Re: [racket-dev] Inline caching (was Re: my '312' this semester, how we compare to others)

2011-05-04 Thread Tony Garnock-Jones
The attached (highly experimental) patch seems to improve the 
performance of normal sends (in the case of a cache hit) by roughly 100% 
- 150%. The difference between this mere factor of two improvement and 
the factor of six-through-ten I was seeing earlier is, I speculate, 
related to object-ref taking a lot of time.


Interestingly, the performance of (send something message) is, with this 
patch, seemingly roughly en par with the performance of generics 
captured using generic and invoked using send-generic.

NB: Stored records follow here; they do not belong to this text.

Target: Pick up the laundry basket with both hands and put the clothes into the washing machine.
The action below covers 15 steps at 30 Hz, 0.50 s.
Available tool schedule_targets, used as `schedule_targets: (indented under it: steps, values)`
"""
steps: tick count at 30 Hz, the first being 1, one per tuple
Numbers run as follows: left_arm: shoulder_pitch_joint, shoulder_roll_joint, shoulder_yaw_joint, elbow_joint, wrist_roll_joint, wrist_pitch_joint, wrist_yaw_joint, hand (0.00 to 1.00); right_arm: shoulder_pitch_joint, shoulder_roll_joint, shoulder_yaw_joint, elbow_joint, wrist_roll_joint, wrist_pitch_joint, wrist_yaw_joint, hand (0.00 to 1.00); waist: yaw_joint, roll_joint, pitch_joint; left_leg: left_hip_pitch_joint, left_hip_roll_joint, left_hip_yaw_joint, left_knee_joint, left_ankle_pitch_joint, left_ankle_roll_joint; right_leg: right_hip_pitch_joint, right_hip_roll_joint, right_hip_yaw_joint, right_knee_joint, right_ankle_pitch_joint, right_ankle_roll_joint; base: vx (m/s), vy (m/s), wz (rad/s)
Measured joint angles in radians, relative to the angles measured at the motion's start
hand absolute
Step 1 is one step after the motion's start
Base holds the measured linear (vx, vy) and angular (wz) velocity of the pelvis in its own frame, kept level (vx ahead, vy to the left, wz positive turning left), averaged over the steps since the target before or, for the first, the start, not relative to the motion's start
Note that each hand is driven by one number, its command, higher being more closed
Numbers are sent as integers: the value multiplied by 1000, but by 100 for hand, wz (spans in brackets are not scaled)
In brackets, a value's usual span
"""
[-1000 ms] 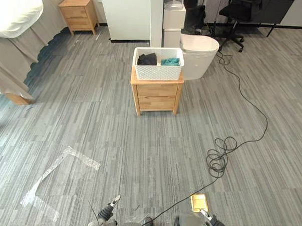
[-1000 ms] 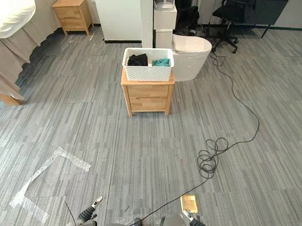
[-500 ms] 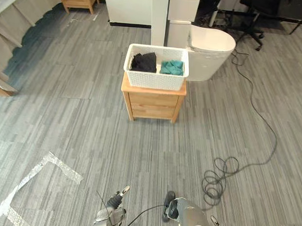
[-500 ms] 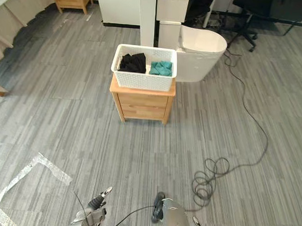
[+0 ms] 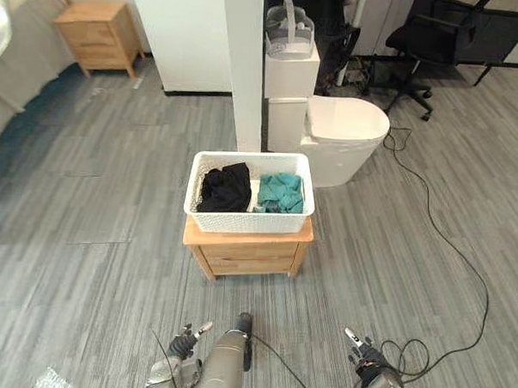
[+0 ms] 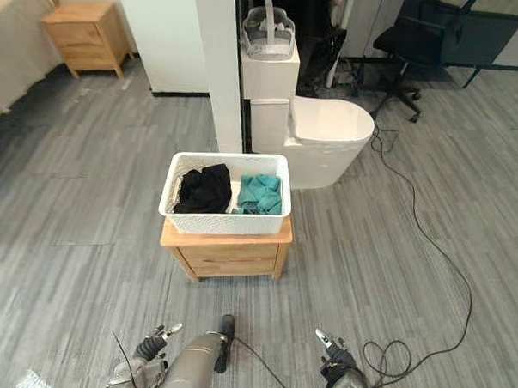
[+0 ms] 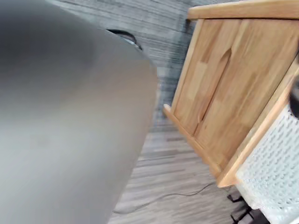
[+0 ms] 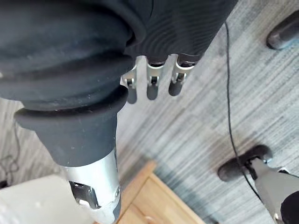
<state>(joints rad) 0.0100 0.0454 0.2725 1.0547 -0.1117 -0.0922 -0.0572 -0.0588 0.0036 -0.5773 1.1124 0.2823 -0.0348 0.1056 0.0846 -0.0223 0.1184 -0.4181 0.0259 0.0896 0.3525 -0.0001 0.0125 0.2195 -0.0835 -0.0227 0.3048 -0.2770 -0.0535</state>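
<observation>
The right robot hand [image 8: 151,74] is hanging empty above the grey floor [image 5: 104,196], fingers straight and relaxed; the grasp of the left robot hand [image 5: 184,344] cannot be told. The white laundry basket [image 5: 248,219], carrying a black garment [image 5: 226,186] and a teal garment [image 5: 281,192], is sitting on the wooden surface [image 5: 248,255] ahead of both, with a toilet [image 5: 348,131] standing just behind.

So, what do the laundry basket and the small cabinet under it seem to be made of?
The laundry basket looks like white moulded plastic with a matt finish: its walls carry a regular pattern of small holes, seen close up in the left wrist view. The nightstand appears to be light wood with a clear satin finish. Grain and joined boards are visible, though veneer cannot be excluded.
</observation>
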Motion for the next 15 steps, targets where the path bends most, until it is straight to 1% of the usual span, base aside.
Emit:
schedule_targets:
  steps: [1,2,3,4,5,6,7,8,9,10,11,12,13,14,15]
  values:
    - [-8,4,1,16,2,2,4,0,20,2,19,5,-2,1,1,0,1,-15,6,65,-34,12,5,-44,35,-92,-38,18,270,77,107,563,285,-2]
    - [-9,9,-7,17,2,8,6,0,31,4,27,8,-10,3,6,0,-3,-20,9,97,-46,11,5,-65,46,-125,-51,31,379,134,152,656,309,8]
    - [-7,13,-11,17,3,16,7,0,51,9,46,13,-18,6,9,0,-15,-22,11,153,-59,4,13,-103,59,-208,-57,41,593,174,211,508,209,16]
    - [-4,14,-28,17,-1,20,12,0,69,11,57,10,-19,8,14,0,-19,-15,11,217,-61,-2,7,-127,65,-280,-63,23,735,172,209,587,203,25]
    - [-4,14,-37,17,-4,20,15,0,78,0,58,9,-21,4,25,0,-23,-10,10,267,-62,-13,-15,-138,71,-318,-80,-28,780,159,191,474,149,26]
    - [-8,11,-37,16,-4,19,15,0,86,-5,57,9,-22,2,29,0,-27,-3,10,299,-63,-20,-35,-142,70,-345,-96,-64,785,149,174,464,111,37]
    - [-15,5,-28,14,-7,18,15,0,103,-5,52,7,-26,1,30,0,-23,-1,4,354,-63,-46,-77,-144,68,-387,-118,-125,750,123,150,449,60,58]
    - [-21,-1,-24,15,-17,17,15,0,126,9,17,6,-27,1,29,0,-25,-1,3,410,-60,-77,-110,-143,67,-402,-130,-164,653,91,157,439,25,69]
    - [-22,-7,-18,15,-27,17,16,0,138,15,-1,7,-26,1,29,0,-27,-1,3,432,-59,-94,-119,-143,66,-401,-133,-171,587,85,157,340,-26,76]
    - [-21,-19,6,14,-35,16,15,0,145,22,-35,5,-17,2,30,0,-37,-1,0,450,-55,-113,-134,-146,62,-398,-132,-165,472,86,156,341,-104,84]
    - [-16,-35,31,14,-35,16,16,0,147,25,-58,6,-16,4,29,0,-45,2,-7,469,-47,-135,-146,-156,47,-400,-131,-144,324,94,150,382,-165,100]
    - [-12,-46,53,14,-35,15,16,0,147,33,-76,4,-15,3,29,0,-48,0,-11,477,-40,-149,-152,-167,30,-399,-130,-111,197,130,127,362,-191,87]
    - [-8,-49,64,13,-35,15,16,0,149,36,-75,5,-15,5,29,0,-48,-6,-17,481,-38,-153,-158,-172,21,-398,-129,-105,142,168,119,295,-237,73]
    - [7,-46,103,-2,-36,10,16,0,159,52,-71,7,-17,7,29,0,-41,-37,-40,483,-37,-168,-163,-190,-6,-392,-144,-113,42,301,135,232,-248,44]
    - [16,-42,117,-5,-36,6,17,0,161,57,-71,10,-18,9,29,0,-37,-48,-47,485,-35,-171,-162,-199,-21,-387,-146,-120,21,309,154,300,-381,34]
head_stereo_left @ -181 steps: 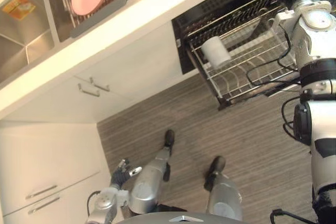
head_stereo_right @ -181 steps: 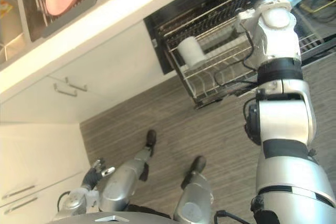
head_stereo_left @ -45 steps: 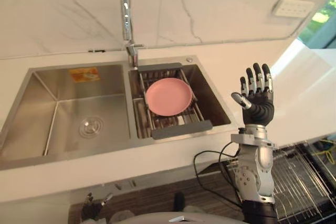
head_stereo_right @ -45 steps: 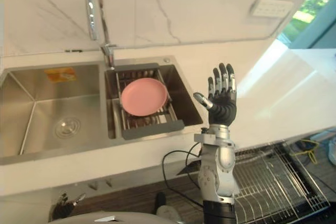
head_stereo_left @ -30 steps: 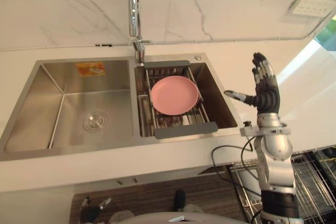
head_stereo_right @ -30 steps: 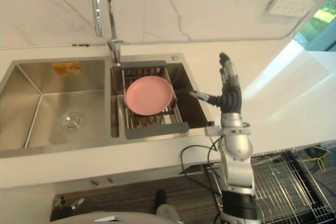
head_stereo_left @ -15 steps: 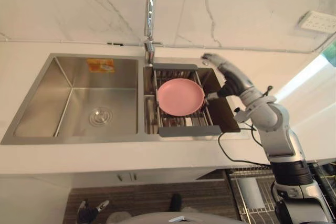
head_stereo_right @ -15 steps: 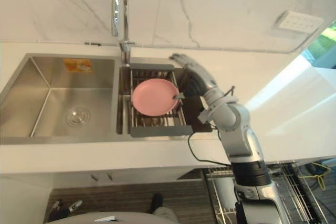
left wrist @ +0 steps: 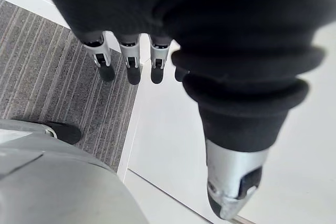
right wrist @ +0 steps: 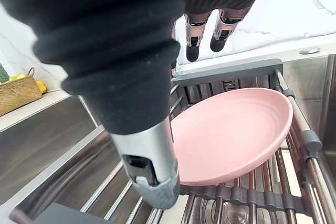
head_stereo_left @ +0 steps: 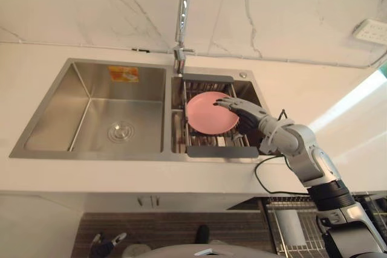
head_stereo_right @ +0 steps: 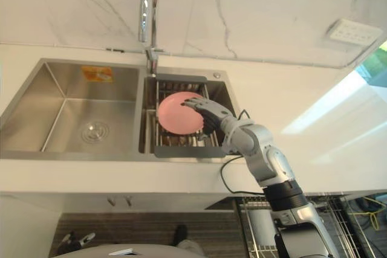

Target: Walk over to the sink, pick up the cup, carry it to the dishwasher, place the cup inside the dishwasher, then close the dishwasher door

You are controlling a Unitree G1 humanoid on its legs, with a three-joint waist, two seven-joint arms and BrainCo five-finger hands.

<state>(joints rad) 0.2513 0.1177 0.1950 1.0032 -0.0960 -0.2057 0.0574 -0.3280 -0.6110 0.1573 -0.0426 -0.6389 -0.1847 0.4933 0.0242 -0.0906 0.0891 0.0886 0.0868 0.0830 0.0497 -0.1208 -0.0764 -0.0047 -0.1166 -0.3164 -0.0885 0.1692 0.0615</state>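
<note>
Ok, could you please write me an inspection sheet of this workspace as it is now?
Surface: white counter with a steel double sink.
Job's things: a white cup-like thing lies in the wire rack below the counter.
Clutter: pink plate on the drain rack in the right basin.
Hands: right hand open, fingers over the plate's edge; left hand open, hanging low above the floor.
Cables: nothing seen apart from the robot's own.
Surroundings: faucet, marble wall with a socket, striped grey floor.

The right basin (head_stereo_left: pixel 253 90) is taken up by a rack (head_stereo_left: pixel 221 151) and pink plate (head_stereo_left: pixel 204 113), the right hand (head_stereo_left: pixel 245 110) spread just above; the left basin (head_stereo_left: pixel 60 107) seems unobstructed; the tap (head_stereo_left: pixel 183 10) is set behind.
</note>
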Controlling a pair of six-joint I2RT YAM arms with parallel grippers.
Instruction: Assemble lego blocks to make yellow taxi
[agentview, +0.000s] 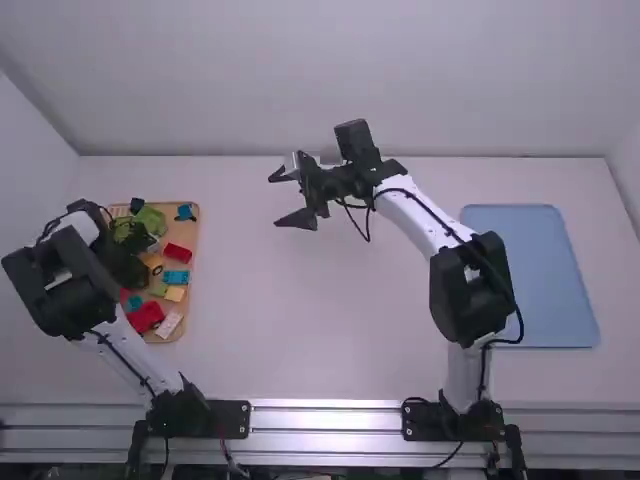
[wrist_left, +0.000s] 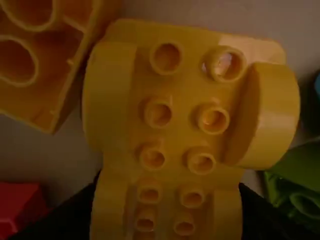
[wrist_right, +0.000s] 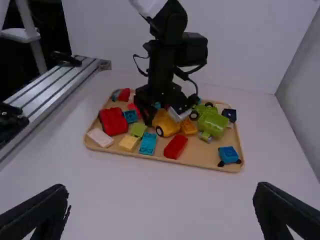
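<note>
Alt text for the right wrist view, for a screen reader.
Left hand grips a yellow wheeled piece at a tan tray of mixed lego blocks. Right hand, open, is in the foreground over a white table.

A robotics lab: two arms (agentview: 412, 212) on a metal rail (agentview: 325, 417), white walls (agentview: 330, 75).

No lettering, number, label or sign is showing legibly — nothing is reading as text on any surface.
</note>
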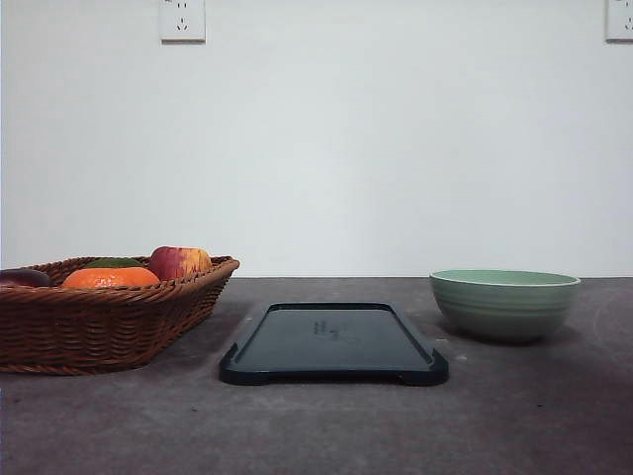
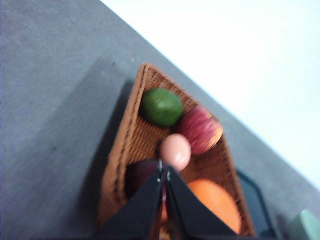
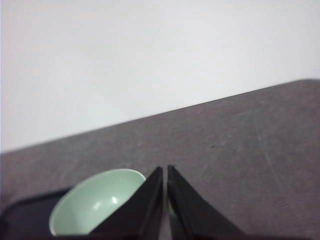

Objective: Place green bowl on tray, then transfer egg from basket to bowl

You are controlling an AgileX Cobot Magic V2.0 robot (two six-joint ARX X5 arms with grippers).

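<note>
Step one is not yet done: your green bowl [image 1: 504,303] sits on the tabletop's right side, beside the empty tray [image 1: 333,342] at centre. Both the left gripper [image 2: 164,172] and right gripper [image 3: 165,170] have jaws closed, holding nothing. Open the right jaws first to take the bowl's rim. The egg [image 2: 175,151] waits in the basket [image 1: 99,322] at left.

**Both grippers closed, tips together**

Left gripper [image 2: 165,172]: two black tapered fingers [image 2: 142,205] pressed almost tip to tip, a hairline gap between them, nothing pinched. Seen from the left wrist camera, poised above, tips free in the air.

Right gripper [image 3: 165,169]: same black wedge-shaped fingers [image 3: 187,210], drawn together to a narrow slit, nothing between the jaws. Seen from the right wrist camera, held off the surface, pointed forward and slightly downward.

Arms and wrists themselves out of frame behind each camera; joint pose not readable.
</note>
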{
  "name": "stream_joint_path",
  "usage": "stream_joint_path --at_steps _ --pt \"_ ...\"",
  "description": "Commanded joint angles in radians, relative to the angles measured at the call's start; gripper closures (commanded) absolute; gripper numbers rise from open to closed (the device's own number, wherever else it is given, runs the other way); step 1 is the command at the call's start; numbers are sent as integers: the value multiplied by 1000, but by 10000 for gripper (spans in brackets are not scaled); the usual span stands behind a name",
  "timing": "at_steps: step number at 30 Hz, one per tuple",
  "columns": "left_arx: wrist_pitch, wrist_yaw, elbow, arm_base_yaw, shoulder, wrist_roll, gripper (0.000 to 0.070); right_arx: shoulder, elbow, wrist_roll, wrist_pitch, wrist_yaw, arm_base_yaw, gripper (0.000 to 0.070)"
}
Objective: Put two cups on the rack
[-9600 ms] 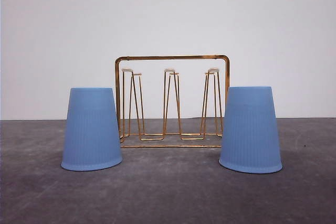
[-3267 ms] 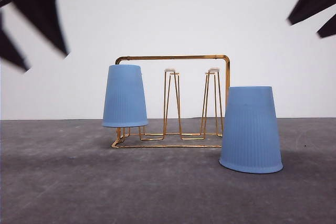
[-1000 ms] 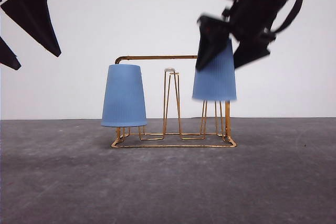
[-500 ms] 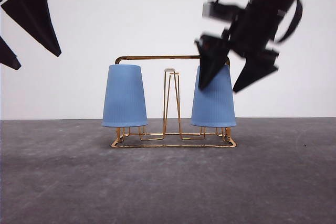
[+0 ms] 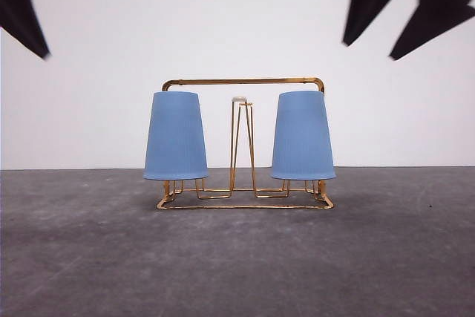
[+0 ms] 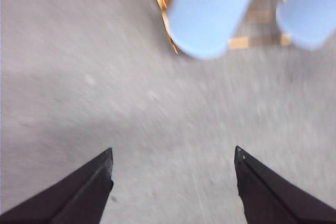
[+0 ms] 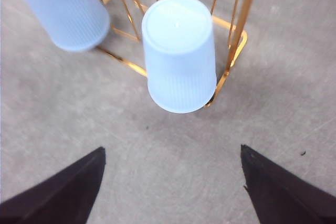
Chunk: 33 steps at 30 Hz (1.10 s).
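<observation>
Two light-blue ribbed cups sit upside down on the gold wire rack point(image 5: 245, 81): one cup point(image 5: 175, 136) on its left prongs, the other cup point(image 5: 302, 136) on its right prongs. The middle prong point(image 5: 239, 99) with its white tip stands bare. My right gripper point(image 5: 382, 38) hangs open, high above and right of the rack, holding nothing. Its wrist view looks down on the right cup point(image 7: 178, 51), the left cup point(image 7: 63, 9) and the rack point(image 7: 239, 40), between spread fingers point(image 7: 58, 192). My left gripper point(image 6: 173, 153) is open and empty; its blurred view shows both cups point(image 6: 210, 11), point(image 6: 310, 11).
The rack stands mid-table on a dark grey surface point(image 5: 237, 257), with a plain white wall behind. A dark finger point(image 5: 18, 5) of the left arm shows at the front view's top left corner.
The right gripper let go of the right cup, which now rests on the rack, and rose up and to the right. The left arm moved up and further left.
</observation>
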Motion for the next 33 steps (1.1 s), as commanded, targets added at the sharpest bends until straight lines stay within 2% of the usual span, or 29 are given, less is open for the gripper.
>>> stream_joint_path --at_steps 1,4,7,10,13,14,16,18,21,33 --pt "0 0 -22 22 -38 10 269 -83 -89 9 75 -12 -8 195" --pt "3 34 -82 76 -118 10 269 -212 -241 45 174 -12 -26 194" --pt "10 68 -151 121 -184 9 269 -314 -375 116 263 -10 -30 195" --pt "39 66 -202 142 -234 16 269 -368 -478 171 352 -7 -29 194" --pt "50 56 -207 143 -251 55 279 -374 -500 169 339 5 -29 203" --pt "53 57 -206 143 -253 66 319 -373 -500 168 334 3 -29 244" --pt "58 83 -204 143 -255 110 700 -374 -500 160 334 5 -29 610" --pt "83 104 -204 143 -253 146 700 -373 -500 138 349 9 -29 677" --pt "95 113 -204 143 -250 208 700 -376 -500 137 359 -28 -29 681" --pt "96 106 -204 143 -256 208 700 -381 -500 135 374 -49 -29 681"
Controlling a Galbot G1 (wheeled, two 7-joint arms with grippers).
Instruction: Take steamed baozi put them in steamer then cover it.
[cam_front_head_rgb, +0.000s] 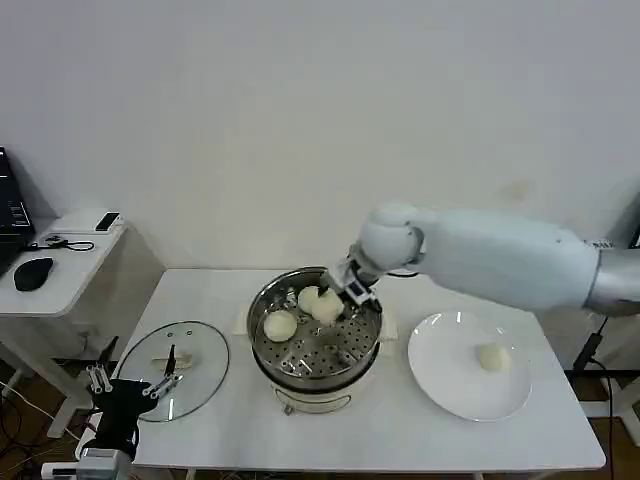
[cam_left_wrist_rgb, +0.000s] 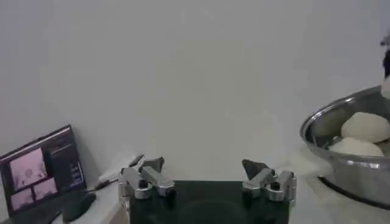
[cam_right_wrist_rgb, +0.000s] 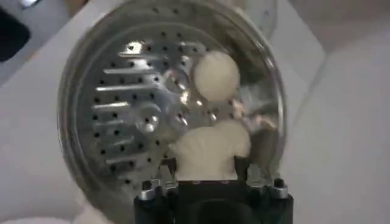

I haven't yet tried running a full racket system with this patch 
applied. I wonder if it makes a difference to the interactive 
performance of DrRacket?


Major weaknesses of the approach:

 - overhead on cache miss is unknown
 - not safe-for-space yet (weak boxes are immutable)

The approach should generalize easily to polymorphic inline caches.

Regards,
  Tony
diff --git a/collects/racket/private/class-internal.rkt 
b/collects/racket/private/class-internal.rkt
index d00ef10..0a96cba 100644
--- a/collects/racket/private/class-internal.rkt
+++ b/collects/racket/private/class-internal.rkt
@@ -3734,19 +3734,30 @@
   (let ()
 
 (define (do-method traced? stx form obj name args rest-arg?)
-  (with-syntax ([(sym method receiver)
- (generate-temporaries (syntax (1 2 3)))])
+  (with-syntax ([(sym in-object in-class state method receiver)
+ (generate-temporaries (syntax (1 2 3 4 5 6)))]
+   [*cached-state*
+(syntax-local-lift-expression
+ (syntax (cons #f #f)))])
 (quasisyntax/loc stx
   (let*-values ([(sym) (quasiquote (unsyntax (localize name)))]
-[(method receiver)
- (find-method/who '(unsyntax form)
-  (unsyntax obj)
-  sym)])
+   [(in-object) (unsyntax obj)]
+   [(in-class) (and (object? in-object) (object-ref 
in-object))]
+   [(state) *cached-state*]
+[(method)
+(if (and in-class (eq? (car state) in-class))
+(cdr state)
+(let-values ([(m r)
+  (find-method/who '(unsyntax form)
+   in-object
+   sym)])
+  (set! *cached-state* (cons in-class m))
+  m))])
 (unsyntax
  (make-method-call
   traced?
   stx
-  (syntax/loc stx receiver)
+  (syntax/loc stx in-object)
   (syntax/loc stx method)
   (syntax/loc stx sym)
   args
_
  For list-related administrative tasks:
  http://lists.racket-lang.org/listinfo/dev

Re: [racket-dev] Inline caching (was Re: my '312' this semester, how we compare to others)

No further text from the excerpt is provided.